**ACTION ITEM**
Among the lines below, the one containing "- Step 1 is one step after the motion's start" opens the range and the one containing "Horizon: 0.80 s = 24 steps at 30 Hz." closes it. Print that range exactly, without the pictures.

**TASK MATERIAL**
────────────────

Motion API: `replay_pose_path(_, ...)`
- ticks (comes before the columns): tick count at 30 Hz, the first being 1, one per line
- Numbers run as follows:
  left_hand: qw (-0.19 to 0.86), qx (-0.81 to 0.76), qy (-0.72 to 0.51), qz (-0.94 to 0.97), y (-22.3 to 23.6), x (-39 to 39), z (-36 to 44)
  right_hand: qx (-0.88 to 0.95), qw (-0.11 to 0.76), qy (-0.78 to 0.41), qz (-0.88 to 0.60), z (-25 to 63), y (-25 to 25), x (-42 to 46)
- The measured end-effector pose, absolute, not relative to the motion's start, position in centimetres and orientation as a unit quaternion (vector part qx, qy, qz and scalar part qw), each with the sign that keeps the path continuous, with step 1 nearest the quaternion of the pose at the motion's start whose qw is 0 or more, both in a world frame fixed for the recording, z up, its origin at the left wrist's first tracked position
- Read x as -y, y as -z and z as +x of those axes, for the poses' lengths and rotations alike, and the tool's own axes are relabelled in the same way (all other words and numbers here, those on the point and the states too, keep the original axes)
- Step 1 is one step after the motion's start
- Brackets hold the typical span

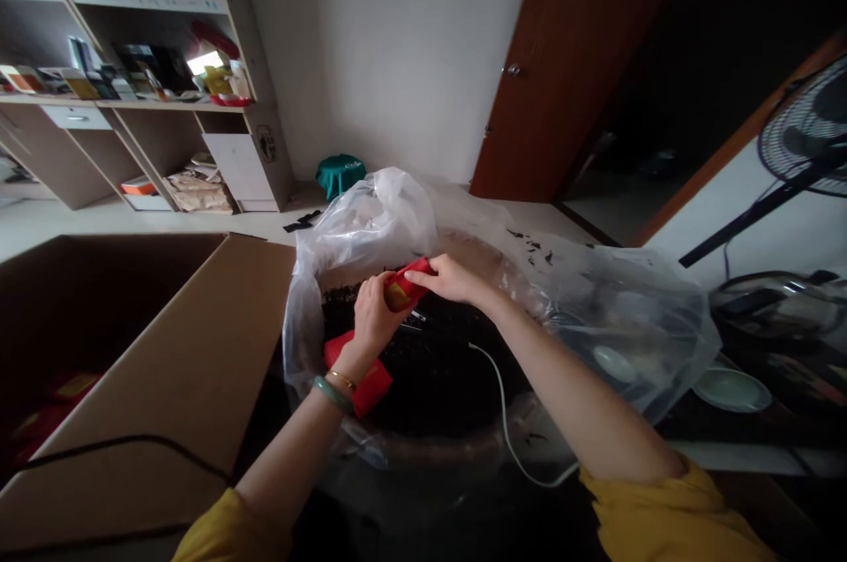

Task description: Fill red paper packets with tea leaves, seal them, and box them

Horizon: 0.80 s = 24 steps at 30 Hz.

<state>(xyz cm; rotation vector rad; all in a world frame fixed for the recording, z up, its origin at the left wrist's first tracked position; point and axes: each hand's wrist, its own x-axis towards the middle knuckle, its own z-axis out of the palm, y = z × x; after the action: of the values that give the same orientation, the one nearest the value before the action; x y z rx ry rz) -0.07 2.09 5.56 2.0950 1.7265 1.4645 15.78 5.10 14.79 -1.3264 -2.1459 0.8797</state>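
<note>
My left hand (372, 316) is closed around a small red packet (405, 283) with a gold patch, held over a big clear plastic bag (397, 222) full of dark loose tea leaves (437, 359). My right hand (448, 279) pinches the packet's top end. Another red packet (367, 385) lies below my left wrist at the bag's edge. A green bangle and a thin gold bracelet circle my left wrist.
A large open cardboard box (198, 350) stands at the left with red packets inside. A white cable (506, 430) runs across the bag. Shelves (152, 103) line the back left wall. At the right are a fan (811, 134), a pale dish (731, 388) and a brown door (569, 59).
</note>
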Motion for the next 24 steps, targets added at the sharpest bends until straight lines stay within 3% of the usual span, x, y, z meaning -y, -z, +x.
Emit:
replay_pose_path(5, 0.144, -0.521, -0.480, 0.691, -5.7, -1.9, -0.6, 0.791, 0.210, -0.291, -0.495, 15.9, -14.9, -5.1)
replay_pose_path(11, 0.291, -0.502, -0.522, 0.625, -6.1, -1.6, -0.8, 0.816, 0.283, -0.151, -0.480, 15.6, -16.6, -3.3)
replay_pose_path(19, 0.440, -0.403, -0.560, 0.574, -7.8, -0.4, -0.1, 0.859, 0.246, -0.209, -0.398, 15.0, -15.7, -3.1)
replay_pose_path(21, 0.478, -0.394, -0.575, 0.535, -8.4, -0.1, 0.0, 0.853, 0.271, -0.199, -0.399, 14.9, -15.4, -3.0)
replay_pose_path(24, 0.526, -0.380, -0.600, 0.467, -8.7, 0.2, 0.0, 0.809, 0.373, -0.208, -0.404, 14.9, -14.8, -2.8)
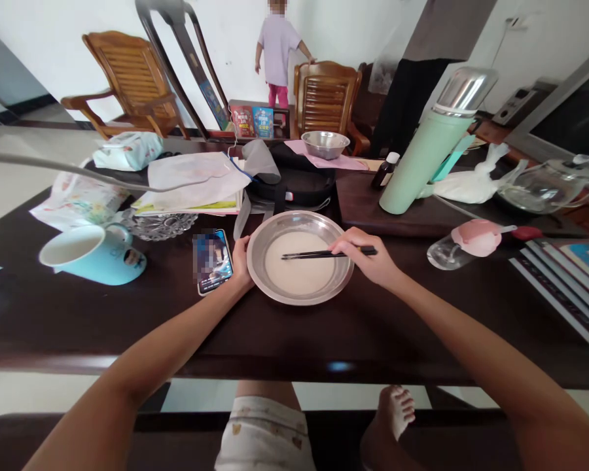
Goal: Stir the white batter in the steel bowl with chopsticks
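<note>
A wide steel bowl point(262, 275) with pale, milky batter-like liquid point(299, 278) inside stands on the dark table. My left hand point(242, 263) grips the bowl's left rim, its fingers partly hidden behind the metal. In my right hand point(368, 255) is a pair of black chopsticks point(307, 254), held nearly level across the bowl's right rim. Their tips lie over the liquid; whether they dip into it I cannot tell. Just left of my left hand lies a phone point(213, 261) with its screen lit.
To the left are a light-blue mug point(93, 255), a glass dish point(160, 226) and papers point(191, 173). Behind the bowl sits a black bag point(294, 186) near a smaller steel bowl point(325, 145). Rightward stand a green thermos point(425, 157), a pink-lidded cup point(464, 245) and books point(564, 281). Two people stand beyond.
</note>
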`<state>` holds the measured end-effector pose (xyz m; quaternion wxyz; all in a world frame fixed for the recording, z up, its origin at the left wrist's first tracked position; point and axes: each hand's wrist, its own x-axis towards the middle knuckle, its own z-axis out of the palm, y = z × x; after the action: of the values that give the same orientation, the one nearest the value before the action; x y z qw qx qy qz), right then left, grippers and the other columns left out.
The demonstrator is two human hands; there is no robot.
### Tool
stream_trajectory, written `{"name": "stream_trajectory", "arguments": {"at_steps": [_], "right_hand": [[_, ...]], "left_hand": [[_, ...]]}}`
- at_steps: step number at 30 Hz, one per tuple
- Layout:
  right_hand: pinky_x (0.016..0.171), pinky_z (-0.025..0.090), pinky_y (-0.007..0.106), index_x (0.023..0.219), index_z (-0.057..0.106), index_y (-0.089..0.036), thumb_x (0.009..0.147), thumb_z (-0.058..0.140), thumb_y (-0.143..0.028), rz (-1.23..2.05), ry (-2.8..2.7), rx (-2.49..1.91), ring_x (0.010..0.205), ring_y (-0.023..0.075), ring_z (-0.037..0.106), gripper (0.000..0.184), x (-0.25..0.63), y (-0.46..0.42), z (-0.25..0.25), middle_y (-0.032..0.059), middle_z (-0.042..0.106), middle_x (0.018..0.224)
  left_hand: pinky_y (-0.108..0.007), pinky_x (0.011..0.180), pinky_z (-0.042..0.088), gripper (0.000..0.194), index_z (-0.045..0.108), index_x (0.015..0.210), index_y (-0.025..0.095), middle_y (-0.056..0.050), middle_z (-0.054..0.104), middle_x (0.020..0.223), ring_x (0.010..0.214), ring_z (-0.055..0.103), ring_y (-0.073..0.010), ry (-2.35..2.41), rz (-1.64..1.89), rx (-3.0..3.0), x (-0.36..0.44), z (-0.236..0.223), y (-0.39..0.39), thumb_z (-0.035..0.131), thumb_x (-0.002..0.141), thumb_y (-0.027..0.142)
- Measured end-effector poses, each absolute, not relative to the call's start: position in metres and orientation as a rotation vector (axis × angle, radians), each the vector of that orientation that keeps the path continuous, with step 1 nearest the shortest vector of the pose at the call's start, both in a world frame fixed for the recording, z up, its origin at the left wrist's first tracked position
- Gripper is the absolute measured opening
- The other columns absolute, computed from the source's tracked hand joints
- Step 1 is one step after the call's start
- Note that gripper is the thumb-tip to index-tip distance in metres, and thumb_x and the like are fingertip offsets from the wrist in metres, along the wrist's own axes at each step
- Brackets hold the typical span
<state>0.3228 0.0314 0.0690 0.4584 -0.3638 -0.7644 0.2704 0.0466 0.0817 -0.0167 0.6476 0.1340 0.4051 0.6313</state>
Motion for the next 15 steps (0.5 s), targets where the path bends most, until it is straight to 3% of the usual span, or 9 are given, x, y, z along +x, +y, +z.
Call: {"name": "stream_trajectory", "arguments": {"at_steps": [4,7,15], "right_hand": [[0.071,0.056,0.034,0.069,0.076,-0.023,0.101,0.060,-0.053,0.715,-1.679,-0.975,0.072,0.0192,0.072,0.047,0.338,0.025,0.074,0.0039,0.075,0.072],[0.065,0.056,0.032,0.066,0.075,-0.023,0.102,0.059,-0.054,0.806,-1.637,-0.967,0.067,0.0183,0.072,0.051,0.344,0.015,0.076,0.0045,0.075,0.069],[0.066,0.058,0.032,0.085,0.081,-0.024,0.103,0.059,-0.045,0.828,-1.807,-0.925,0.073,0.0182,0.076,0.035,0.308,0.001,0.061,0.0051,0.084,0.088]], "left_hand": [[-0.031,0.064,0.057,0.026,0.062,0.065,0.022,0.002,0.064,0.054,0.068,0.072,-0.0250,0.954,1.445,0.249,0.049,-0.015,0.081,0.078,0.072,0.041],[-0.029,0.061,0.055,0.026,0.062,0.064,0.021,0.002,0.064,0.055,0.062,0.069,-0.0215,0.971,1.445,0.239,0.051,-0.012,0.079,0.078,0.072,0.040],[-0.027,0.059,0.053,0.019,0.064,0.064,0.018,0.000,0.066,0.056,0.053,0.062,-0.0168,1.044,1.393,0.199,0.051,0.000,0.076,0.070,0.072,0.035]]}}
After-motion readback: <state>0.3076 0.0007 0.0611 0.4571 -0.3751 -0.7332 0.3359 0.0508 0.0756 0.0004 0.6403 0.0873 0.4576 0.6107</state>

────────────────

**EXERCISE OUTPUT**
- Step 1 is one step after the motion's start
- Brackets hold the typical span


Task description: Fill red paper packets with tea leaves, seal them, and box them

Horizon: 0.80 s = 24 steps at 30 Hz.

The output requires nothing else.